# About this exercise:
Instruction for the data below: set down exactly the lines from the line with "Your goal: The" to the line with "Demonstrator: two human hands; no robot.", inclusive, and no others.

# Dataset content:
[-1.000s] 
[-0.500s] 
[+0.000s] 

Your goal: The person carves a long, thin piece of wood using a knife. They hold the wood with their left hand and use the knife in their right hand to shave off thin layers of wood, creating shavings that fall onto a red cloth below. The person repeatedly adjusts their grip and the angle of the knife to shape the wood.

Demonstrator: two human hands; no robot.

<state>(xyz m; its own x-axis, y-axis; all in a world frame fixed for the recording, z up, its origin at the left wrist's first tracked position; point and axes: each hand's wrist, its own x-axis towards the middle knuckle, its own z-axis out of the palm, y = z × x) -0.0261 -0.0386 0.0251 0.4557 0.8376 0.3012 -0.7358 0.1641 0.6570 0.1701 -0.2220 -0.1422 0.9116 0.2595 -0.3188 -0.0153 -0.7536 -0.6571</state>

# Written reply:
Your goal: The person carves a long, thin piece of wood using a knife. They hold the wood with their left hand and use the knife in their right hand to shave off thin layers of wood, creating shavings that fall onto a red cloth below. The person repeatedly adjusts their grip and the angle of the knife to shape the wood.

Demonstrator: two human hands; no robot.

The full answer has been given.